WHAT YOU NEED TO DO →
Output must match the data below exactly from its first line through the line that contains "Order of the", with no other line.

* * * * * * *

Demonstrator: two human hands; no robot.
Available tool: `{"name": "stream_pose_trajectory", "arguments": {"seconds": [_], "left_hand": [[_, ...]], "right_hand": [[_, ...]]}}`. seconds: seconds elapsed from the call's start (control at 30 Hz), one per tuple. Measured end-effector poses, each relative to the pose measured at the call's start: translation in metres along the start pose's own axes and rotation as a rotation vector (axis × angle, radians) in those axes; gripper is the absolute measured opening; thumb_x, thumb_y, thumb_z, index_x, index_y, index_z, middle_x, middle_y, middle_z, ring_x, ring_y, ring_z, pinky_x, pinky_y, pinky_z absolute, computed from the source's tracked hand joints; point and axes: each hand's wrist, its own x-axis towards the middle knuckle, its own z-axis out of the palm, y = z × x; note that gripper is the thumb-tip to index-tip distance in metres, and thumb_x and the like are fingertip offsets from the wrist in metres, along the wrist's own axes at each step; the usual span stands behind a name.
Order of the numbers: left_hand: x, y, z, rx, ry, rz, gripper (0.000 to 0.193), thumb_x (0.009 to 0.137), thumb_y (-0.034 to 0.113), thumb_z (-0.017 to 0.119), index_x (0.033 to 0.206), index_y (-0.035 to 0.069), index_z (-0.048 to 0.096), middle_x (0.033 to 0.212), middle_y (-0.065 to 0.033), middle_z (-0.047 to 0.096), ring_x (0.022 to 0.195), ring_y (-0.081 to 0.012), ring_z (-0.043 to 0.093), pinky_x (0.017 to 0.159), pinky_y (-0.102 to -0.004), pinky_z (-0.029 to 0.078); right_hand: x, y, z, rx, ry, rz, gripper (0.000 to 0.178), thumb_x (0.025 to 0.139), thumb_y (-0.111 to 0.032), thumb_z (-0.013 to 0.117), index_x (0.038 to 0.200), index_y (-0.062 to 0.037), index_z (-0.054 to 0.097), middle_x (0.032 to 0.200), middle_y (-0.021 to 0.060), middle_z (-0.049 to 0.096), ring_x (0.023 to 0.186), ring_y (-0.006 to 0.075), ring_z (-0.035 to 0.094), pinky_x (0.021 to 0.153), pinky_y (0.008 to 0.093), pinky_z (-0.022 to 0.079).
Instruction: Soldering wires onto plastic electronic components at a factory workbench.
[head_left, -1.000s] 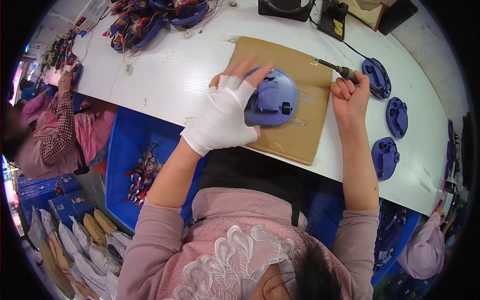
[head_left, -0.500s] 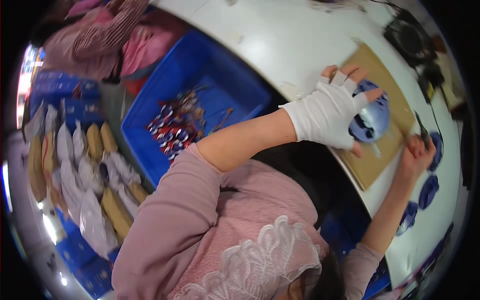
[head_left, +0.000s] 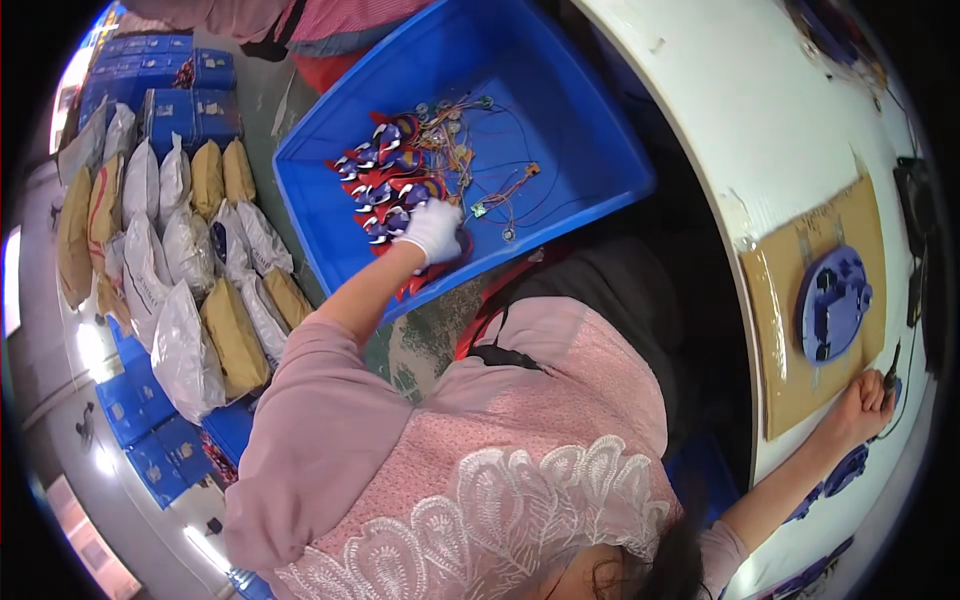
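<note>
My left hand [head_left: 436, 232], in a white glove with bare fingertips, reaches down into a blue bin [head_left: 590, 205]. It is at the near edge of a pile of red-and-purple plastic parts [head_left: 385, 185]. Its fingers are blurred and partly hidden, so I cannot tell whether they grip a part. On the white table, my bare right hand [head_left: 862, 408] is closed round a slim, dark, pen-shaped tool [head_left: 891, 370] that looks like a soldering iron. Beside that hand, a round purple plastic shell [head_left: 834, 305] lies on a cardboard sheet [head_left: 785, 385], its hollow side with dark fittings facing up.
Thin wires with small circuit boards [head_left: 480, 208] lie in the bin beside the parts. More purple shells [head_left: 846, 468] sit along the table's near right side. White and brown bags [head_left: 190, 345] and blue crates [head_left: 150, 400] stand at the left. Another person [head_left: 350, 22] is beyond the bin.
My left hand has let go of the purple shell and moved left into the bin. The shell now lies hollow side up on the cardboard. My right hand still holds the tool.
</note>
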Motion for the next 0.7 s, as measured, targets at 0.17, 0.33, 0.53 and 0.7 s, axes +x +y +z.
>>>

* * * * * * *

TASK ANSWER →
Demonstrator: two human hands; no robot.
Available tool: `{"name": "stream_pose_trajectory", "arguments": {"seconds": [_], "left_hand": [[_, ...]], "right_hand": [[_, ...]]}}`. seconds: seconds elapsed from the call's start (control at 30 Hz), one per tuple. Measured end-effector poses, each relative to the pose measured at the call's start: translation in metres along the start pose's own axes and rotation as a rotation vector (axis × angle, radians) in those axes; gripper is the absolute measured opening; thumb_x, thumb_y, thumb_z, index_x, index_y, index_z, middle_x, middle_y, middle_z, ring_x, ring_y, ring_z, pinky_x, pinky_y, pinky_z absolute, computed from the source's tracked hand joints; point and axes: each hand's wrist, its own x-axis towards the middle knuckle, its own z-axis out of the palm, y = z × x; note that gripper is the thumb-tip to index-tip distance in metres, and thumb_x and the like are fingertip offsets from the wrist in metres, along the wrist's own axes at each step; the usual span stands behind a name.
Order of the numbers: left_hand: x, y, z, rx, ry, rz, gripper (0.000 to 0.193), thumb_x (0.009 to 0.137), thumb_y (-0.034 to 0.113), thumb_z (-0.017 to 0.119), index_x (0.033 to 0.206), index_y (-0.035 to 0.069), index_z (-0.048 to 0.096), middle_x (0.033 to 0.212), middle_y (-0.065 to 0.033), middle_z (-0.047 to 0.096), ring_x (0.022 to 0.195), ring_y (-0.081 to 0.012), ring_z (-0.043 to 0.093), pinky_x (0.017 to 0.159), pinky_y (-0.102 to -0.004), pinky_z (-0.029 to 0.078); right_hand: x, y, z, rx, ry, rz, gripper (0.000 to 0.178), thumb_x (0.025 to 0.139), thumb_y (-0.111 to 0.032), thumb_z (-0.013 to 0.117), index_x (0.038 to 0.200), index_y (-0.062 to 0.037), index_z (-0.054 to 0.097), middle_x (0.032 to 0.200), middle_y (-0.021 to 0.060), middle_z (-0.049 to 0.096), ring_x (0.023 to 0.186), ring_y (-0.006 to 0.075), ring_z (-0.035 to 0.094), pinky_x (0.021 to 0.153), pinky_y (0.008 to 0.093), pinky_z (-0.022 to 0.079).

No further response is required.